▶ _SUPPLIED MATERIAL_:
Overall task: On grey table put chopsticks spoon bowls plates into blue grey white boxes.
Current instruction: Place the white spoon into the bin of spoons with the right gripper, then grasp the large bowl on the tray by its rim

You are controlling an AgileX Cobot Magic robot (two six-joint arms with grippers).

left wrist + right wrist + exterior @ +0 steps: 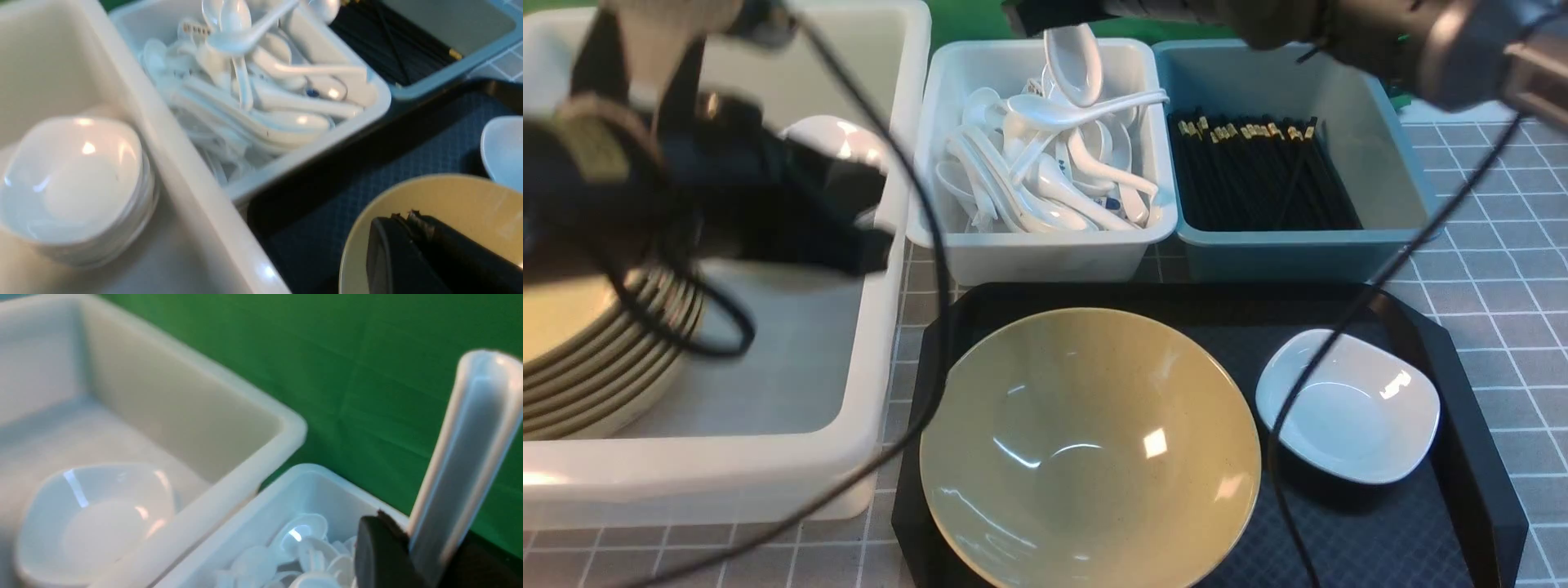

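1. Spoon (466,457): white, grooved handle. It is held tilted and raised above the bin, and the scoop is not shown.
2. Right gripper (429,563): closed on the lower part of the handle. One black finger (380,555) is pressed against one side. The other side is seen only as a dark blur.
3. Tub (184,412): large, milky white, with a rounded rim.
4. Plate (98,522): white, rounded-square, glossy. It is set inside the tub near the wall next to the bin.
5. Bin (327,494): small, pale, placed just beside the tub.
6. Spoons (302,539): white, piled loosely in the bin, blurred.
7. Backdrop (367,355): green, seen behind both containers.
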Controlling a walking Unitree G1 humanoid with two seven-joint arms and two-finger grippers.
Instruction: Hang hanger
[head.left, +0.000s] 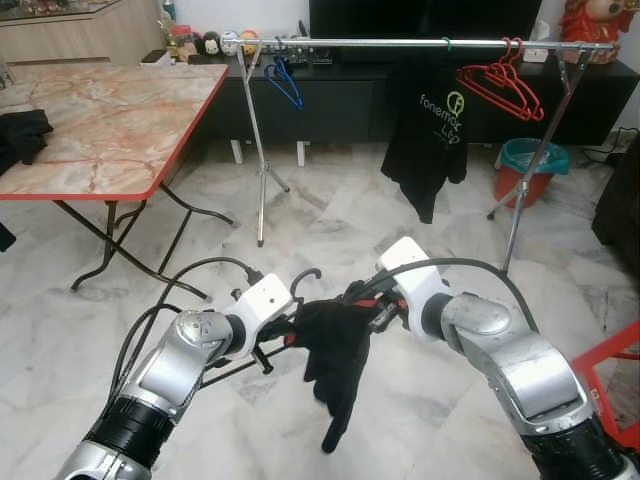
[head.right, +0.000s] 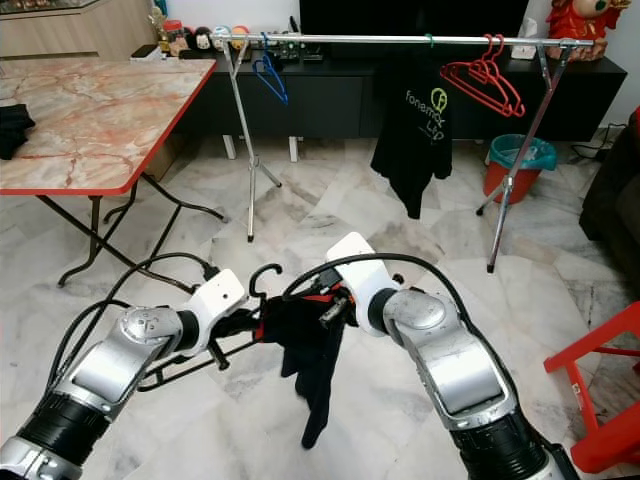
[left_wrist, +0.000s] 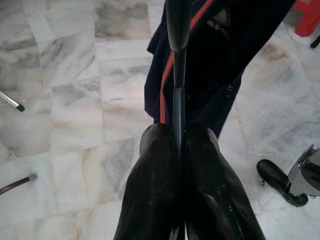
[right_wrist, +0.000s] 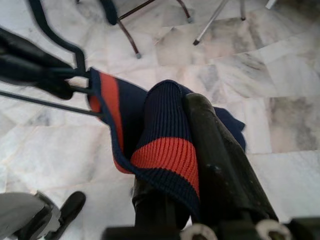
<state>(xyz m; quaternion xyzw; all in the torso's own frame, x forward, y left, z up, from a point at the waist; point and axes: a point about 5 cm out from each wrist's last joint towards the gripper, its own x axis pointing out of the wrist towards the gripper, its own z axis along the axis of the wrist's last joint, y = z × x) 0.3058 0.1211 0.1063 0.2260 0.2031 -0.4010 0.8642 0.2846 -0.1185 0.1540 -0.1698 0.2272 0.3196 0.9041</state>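
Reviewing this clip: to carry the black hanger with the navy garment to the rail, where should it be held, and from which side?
Hold the black hanger on its bare wire left of the navy garment, coming from the robot's left, as the left end effector does. That leaves the hook free above for the rail. The right end effector grips cloth.

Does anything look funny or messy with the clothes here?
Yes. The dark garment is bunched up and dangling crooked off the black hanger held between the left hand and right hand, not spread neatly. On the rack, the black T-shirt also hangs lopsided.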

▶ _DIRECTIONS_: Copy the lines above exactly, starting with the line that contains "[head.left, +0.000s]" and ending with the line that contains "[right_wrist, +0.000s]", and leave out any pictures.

▶ _SOLVED PROBLEM_:
[head.left, +0.000s] 
[head.right, +0.000s] 
[left_wrist, +0.000s] 
[right_wrist, +0.000s] 

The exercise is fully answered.